Countertops like stone-only greener
Post Date: 08 Aug 2009 Viewed: 552
When it comes to countertops, most people go with natural stone for the kitchen and bath. But Cosentino, a maker and marketer of stone products, is determined to buck the trend with a revolutionary new product.
The company recently introduced ECO, a sleek new countertop and surfacing material made from junk that would otherwise have ended up in landfills. Shattered windows and glass, broken china, old toilets and sinks and residual factory ash are just some of the waste materials now going into the Greenguard-certified concoction readily available.
"People have this perception that for them to go green they have to spend a lot of money or jeopardize design for sustainability," says Lorenzo Marquez, vice president of Cosentino, based in Stafford, Texas. "With ECO, neither of those theories apply because you're not spending more money or jeopardizing the look and feel you want."
ECO retails for $75 to $110 a square foot, depending on the thickness and color about the price of a midrange granite, but without the waste.
"When you're mining stone, there are only a few blocks that you can actually cut into slabs, the rest is put aside for creating sinks, tiles and whatnot," Marquez says. "We take some of that tremendous waste and put it back in the mountain through our reforestation effort because we're a company that's committed to the environment.
"Then we started looking at other materials in the surfacing industry that we could develop without having an impact on the environment," he says.
ECO made its debut in April.
The nonporous surface, similar in performance to quartz, comes in the color collections Green and Revive, which are available in a polished or matte leather texture finish.
The Green Collection is made of 75 percent postindustrial recycled raw material. Its color ranges from white with small specks of gray to black with large flecks of brown.
The lighter the color, the more glass and porcelain in it. Darker colors are created using glass and quarried stone.

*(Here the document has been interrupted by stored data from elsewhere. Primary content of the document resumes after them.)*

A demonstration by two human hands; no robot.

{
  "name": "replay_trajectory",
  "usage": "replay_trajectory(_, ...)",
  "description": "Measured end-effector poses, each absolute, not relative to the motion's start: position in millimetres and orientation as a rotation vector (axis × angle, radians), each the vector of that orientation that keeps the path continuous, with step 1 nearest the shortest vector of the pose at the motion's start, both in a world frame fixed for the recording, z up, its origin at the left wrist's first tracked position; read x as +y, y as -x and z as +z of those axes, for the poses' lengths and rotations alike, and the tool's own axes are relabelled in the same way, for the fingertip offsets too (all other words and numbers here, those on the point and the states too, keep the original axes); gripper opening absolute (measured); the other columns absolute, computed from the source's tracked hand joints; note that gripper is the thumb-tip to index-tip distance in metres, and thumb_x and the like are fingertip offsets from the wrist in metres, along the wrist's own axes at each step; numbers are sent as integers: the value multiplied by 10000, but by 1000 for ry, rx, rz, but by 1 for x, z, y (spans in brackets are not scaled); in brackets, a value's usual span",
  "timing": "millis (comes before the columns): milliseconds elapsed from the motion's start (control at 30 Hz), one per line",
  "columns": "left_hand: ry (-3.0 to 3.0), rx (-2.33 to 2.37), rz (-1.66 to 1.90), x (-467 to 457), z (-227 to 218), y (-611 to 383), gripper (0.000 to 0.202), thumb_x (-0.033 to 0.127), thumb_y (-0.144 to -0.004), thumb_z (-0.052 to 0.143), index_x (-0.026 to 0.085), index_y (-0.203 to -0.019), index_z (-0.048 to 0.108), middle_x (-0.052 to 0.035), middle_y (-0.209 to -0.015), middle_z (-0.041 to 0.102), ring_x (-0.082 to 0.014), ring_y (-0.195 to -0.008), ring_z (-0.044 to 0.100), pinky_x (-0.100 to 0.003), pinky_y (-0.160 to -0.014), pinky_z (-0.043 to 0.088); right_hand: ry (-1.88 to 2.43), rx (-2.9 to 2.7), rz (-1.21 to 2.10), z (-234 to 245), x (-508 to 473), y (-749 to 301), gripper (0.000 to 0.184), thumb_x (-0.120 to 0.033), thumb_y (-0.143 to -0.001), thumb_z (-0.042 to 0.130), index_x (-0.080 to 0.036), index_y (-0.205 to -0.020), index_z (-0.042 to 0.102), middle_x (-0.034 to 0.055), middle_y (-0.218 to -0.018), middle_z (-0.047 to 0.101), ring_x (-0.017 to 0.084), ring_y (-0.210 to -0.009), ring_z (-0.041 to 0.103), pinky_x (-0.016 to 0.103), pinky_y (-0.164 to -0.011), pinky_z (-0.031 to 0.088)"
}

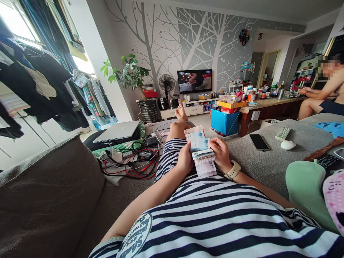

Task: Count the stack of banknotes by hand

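Our left hand (185,158) and right hand (220,154) curl closed around a thick stack of banknotes and paper slips (202,152), gripping it from both sides above our striped top (215,222). A pale wristwatch (232,170) circles the right wrist. On the grey sofa (258,168) to our right lie a black smartphone (258,142), a white computer mouse (288,144) and a remote control (282,133). Ahead on the left sits a silver laptop (116,131). Farther right, a seated person (322,86) standing out beyond the sofa standing beside a stone-topped counter (268,104) is near; a television (194,81) glows against the far wall.

Navy-and-white stripes on the shirt (215,229) — pale blue on the banknotes (199,144)
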State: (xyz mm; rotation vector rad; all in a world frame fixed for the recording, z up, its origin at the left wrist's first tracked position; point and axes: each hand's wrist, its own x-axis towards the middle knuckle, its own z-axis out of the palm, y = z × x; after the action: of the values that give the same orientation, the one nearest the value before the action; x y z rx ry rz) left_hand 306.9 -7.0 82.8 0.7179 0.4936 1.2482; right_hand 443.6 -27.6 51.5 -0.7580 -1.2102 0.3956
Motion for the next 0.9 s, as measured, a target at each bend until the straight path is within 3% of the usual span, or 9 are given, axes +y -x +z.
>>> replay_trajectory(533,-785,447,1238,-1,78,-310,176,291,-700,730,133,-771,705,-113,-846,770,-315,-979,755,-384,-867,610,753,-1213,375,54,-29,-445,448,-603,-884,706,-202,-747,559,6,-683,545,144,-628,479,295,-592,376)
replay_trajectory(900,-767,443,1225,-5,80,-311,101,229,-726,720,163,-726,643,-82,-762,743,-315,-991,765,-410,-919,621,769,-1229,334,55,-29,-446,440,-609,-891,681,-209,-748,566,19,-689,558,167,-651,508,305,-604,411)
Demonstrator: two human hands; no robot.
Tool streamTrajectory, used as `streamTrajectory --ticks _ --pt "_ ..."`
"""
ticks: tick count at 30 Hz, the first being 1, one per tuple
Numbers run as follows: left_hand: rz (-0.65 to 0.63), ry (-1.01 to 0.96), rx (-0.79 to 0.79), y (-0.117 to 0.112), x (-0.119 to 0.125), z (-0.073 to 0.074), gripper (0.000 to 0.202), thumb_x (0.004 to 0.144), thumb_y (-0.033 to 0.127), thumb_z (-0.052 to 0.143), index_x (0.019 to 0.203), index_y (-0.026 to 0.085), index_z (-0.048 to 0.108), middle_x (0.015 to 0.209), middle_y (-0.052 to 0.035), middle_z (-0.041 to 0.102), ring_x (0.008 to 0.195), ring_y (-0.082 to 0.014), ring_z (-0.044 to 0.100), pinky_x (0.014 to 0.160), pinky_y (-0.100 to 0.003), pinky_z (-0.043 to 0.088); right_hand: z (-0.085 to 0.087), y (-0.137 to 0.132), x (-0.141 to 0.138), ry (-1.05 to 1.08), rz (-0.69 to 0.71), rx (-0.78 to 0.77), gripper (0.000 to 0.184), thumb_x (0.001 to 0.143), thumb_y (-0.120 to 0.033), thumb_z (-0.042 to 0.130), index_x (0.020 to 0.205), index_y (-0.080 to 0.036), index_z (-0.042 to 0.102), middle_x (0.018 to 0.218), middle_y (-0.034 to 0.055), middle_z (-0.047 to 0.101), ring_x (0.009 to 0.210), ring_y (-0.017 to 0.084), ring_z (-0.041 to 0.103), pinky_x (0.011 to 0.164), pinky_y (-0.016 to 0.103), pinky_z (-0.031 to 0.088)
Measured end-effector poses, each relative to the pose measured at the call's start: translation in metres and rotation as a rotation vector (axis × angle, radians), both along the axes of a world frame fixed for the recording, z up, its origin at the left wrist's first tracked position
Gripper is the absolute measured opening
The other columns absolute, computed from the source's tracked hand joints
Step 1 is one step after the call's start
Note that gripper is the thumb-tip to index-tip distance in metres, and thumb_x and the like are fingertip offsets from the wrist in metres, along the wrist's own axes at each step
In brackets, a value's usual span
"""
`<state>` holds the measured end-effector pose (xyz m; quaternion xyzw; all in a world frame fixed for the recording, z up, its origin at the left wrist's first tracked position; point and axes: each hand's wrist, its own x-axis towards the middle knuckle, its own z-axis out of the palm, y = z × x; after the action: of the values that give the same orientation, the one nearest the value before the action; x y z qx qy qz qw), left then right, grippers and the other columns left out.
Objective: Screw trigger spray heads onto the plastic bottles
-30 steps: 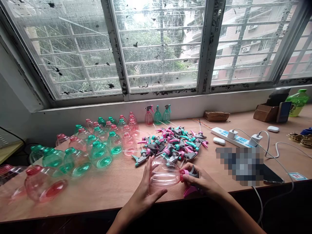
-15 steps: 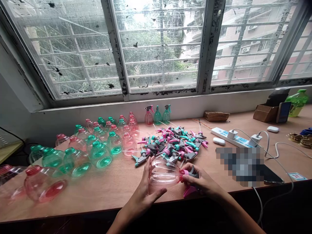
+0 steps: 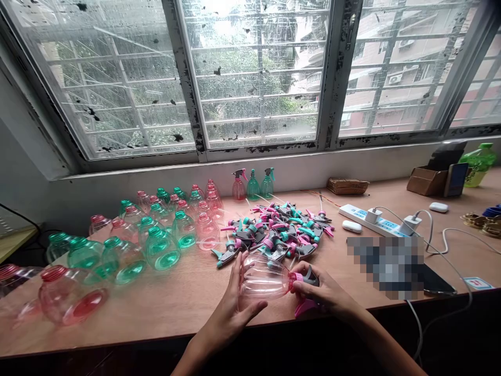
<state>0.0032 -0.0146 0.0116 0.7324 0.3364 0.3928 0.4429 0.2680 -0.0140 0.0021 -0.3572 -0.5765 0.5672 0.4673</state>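
A clear pink spray bottle (image 3: 263,279) lies on its side above the table's front edge, its neck pointing right. My left hand (image 3: 234,305) is curved round the bottle's base, thumb underneath. At the neck, my right hand (image 3: 319,290) grips a pink and grey trigger sprayer head (image 3: 309,278), which sits against the bottle's mouth. Its pink trigger hangs below my fingers. Just beyond the bottle is a heap of loose sprayer heads (image 3: 279,230) in pink, teal and grey, some with thin white tubes.
Open pink and green bottles (image 3: 162,248) stand in rows at left. By the wall are three bottles with sprayers (image 3: 252,185) and a brown packet (image 3: 347,186). A power strip (image 3: 376,222), white cables, a pixelated patch over a dark device (image 3: 436,282) and a cardboard box (image 3: 426,180) occupy the right.
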Motion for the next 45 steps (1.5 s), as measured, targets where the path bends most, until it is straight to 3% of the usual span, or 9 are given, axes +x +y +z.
streamTrajectory --ticks 9,14,21,25,28,31,36,39,45 --pt "-0.007 0.023 0.112 0.008 -0.003 -0.008 0.084 0.099 0.033 0.060 0.158 0.043 0.002 0.171 -0.0029 0.003 0.156 -0.0317 0.010 0.125 -0.055 0.020 0.004 -0.003 0.000 -0.013 -0.014 -0.010 0.034 0.083 -0.047 0.078 0.093 -0.018 0.064 0.074 -0.0018 0.065 0.066 0.016 0.055 0.062 0.027 0.041" --pt "-0.020 0.035 0.093 0.007 -0.003 -0.007 0.102 0.091 0.032 0.072 0.158 0.043 -0.004 0.171 -0.0048 0.001 0.156 -0.0339 0.010 0.125 -0.055 0.021 0.004 -0.003 0.000 -0.019 -0.018 -0.014 0.035 0.082 -0.049 0.078 0.091 -0.019 0.064 0.074 -0.0014 0.065 0.066 0.017 0.055 0.063 0.028 0.041" --pt "-0.006 0.018 0.087 0.004 -0.001 -0.003 0.095 0.093 0.032 0.068 0.159 0.040 0.000 0.172 -0.0032 0.000 0.157 -0.0341 0.004 0.125 -0.055 0.022 0.003 -0.002 0.000 -0.027 -0.023 -0.014 0.035 0.081 -0.049 0.079 0.092 -0.019 0.064 0.074 -0.0014 0.065 0.065 0.017 0.054 0.061 0.028 0.040" --pt "0.005 0.004 0.078 0.003 -0.001 -0.005 0.082 0.098 0.034 0.060 0.157 0.048 0.004 0.172 0.0027 -0.001 0.156 -0.0354 0.010 0.123 -0.058 0.024 0.005 -0.003 0.000 -0.027 -0.019 -0.012 0.035 0.082 -0.049 0.079 0.093 -0.019 0.064 0.077 0.0001 0.068 0.066 0.017 0.056 0.063 0.029 0.042" --pt "-0.021 0.013 0.068 0.004 -0.002 -0.006 0.094 0.095 0.034 0.067 0.156 0.051 -0.002 0.172 0.0030 -0.004 0.155 -0.0359 0.016 0.123 -0.058 0.025 0.006 -0.003 -0.001 -0.025 -0.016 -0.008 0.034 0.083 -0.048 0.078 0.091 -0.018 0.064 0.076 -0.0003 0.067 0.067 0.016 0.055 0.064 0.028 0.042" --pt "-0.037 0.007 0.027 0.007 -0.003 -0.006 0.098 0.093 0.036 0.069 0.157 0.046 -0.006 0.172 -0.0020 -0.005 0.153 -0.0382 0.021 0.121 -0.060 0.028 0.005 -0.003 -0.001 -0.026 -0.013 -0.003 0.033 0.083 -0.047 0.078 0.091 -0.018 0.064 0.076 -0.0004 0.067 0.067 0.016 0.055 0.064 0.028 0.042" --pt "-0.005 0.014 0.085 0.006 -0.001 -0.005 0.089 0.095 0.037 0.066 0.158 0.043 0.004 0.172 -0.0003 0.000 0.156 -0.0353 0.007 0.124 -0.057 0.022 0.005 -0.003 0.000 -0.025 -0.013 0.000 0.033 0.083 -0.048 0.078 0.093 -0.019 0.065 0.075 -0.0009 0.067 0.067 0.018 0.058 0.065 0.029 0.044" --pt "0.007 0.010 0.064 0.003 -0.001 -0.004 0.084 0.097 0.038 0.062 0.157 0.047 0.004 0.172 0.0014 -0.001 0.154 -0.0359 0.019 0.123 -0.058 0.024 0.006 -0.004 0.000 -0.021 -0.015 -0.005 0.034 0.084 -0.049 0.077 0.093 -0.020 0.064 0.078 0.0002 0.069 0.068 0.018 0.059 0.065 0.029 0.045" --pt "-0.004 -0.031 -0.053 0.002 -0.001 -0.001 0.104 0.089 0.043 0.073 0.159 0.039 -0.003 0.172 -0.0046 0.005 0.153 -0.0367 0.022 0.124 -0.057 0.021 0.006 -0.004 -0.001 -0.033 -0.017 -0.002 0.035 0.082 -0.049 0.078 0.092 -0.019 0.065 0.077 -0.0001 0.068 0.067 0.017 0.058 0.064 0.028 0.044"
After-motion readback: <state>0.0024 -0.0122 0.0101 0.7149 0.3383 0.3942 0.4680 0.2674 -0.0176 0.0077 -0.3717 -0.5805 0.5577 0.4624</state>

The Revive Collection contains 75 percent post-consumer recycled raw materials and ranges in color from white with large flecks of gray to browns with large flecks of darker browns.
To create whites, more glass is used. Darker colors contain more mirrors and industrial furnace residuals.
Marquez has the color Riverbed from the Revive Collection in his home.
"I was lucky enough to be part of the selection process of the colors, not that I'm a designer, but I've been around the industry long enough to know what consumer preferences are, and this was a specific color that I was really pushing for," he says of the color that resembles a gray river pebble with flecks of brown. "It looks amazing."
ECO does not require sealing, which makes cleaning easy with soap and water or light surface cleaners.
Of course, it isn't indestructible. So never use harsh chemicals, place hot pans or cut directly onto the surface because the countertop can be damaged as with most stone surfaces.
"In research that we've done consumers really don't know the difference between a quartz surface or a granite surface, and in the future they won't know the difference between an ECO surface," Marquez says. "So long as it's cold and hard they consider it to be a stone product.
"But we all know how different it is."